Os corpos repousam. Tomam a ténue luz em seu regaço para que sejam, outra vez, imperadores do tempo. São ousados na gramática que entretecem. Não são como o desejo puído que se torna indigente no sopé da letargia.
A pele sentida encosta-se à pele sentida. Os suores misturam-se numa combustão de olhares embebidos. A pele tatua-se com a pele outra, as duas transformadas numa filigrana única. Os dedos desenham a cartografia do corpo. Seguem as suas linhas como se fossem um montanhista a fugir do absoluto enfado do mundo. Vão buscar a água funda que desmata o estio traduzido em consumição. Apuram outra forma de linguagem.

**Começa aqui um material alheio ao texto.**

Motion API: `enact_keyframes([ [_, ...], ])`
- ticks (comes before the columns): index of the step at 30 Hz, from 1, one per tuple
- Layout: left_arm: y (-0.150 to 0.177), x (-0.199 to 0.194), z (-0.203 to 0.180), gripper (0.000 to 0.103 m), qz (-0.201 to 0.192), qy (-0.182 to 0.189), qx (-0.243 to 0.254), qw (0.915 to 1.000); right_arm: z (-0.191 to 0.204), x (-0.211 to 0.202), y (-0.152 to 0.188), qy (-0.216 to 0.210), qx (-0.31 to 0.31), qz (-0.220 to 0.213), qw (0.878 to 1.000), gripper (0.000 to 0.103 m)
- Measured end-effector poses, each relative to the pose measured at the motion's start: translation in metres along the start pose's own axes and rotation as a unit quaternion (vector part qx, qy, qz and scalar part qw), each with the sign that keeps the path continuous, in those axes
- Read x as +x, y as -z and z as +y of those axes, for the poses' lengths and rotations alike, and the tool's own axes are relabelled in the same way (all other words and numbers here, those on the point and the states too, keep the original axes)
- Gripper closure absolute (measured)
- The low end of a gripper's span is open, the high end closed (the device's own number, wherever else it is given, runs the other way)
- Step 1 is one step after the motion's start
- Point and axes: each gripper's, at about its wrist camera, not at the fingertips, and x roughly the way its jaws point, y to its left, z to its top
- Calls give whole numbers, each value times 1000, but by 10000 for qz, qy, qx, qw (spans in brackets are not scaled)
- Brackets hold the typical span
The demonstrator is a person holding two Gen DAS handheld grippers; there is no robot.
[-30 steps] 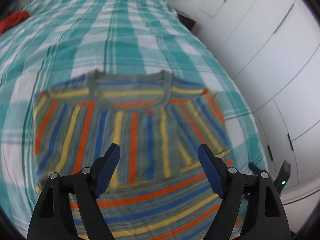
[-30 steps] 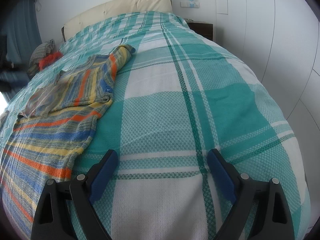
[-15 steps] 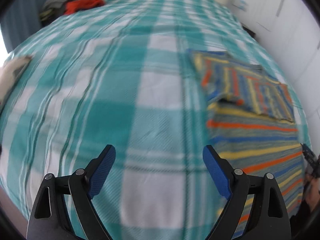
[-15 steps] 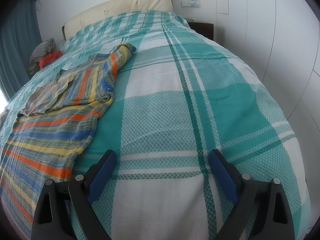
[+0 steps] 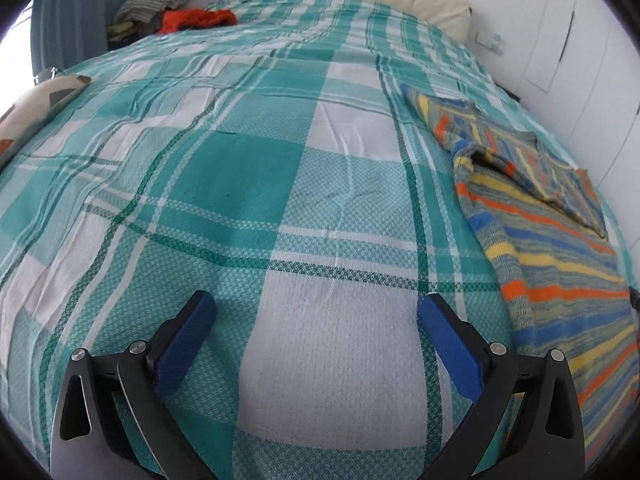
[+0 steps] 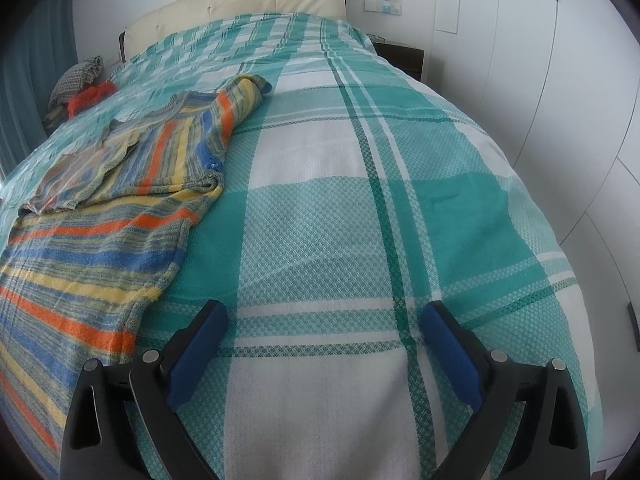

A cabeça que vem ao regaço inspira-se no tumulto de ideias. As palavras ditas são estrofes que se levantam na madurez do tempo, para o fazer o mais neófito fragmento da vida que espera. A vida é isto. Uma dança sem regras. Os olhares que se combinam no silêncio como se fossem poemas altivos, poemas que respiram pelos corpos deles dependentes. Quando apetece, começamos as frases por minúsculas – e isso não faz das frases pequenos excertos ditos na gare de onde nos transformamos em tutores das marés que se avivam nas esculturas demoradamente cinzeladas pelas nossas mãos.
Sem sabermos, tornamo-nos penhores únicos do livro que não se desgasta, o livro onde depomos o entardecer em violinos cantantes. A matéria válida que se agiganta do magma entrelaça-se nos corpos. Derramada, dir-se-ia obra irrepetível, a prova viva da consagração dos corpos em sua quimera.
Resistimos ao desgaste do tempo; aprendemos a namorar com ele, por sabermos que na sua ausência o vazio se apodera de nós e não seremos se não uma remota semelhança de tanta grandeza. Os sentidos estão de atalaia. Despertam do torpor em que se investem na hibernação ocasional. Durante a hibernação, sonham; sonham como se voassem à altitude de um avião comercial, com a candeia presa na mão a mendigar a claridade que se levanta, desapossando-se dos vultos inertes que queriam ser sua mandante.
E nós, suseranos dessa candeia, desenhamos os nossos corpos por dentro do corpo outro que se entrega no cais sem paradeiro. Só nós sabemos do seu paradeiro. Com a ajuda da candeia, que se não gasta.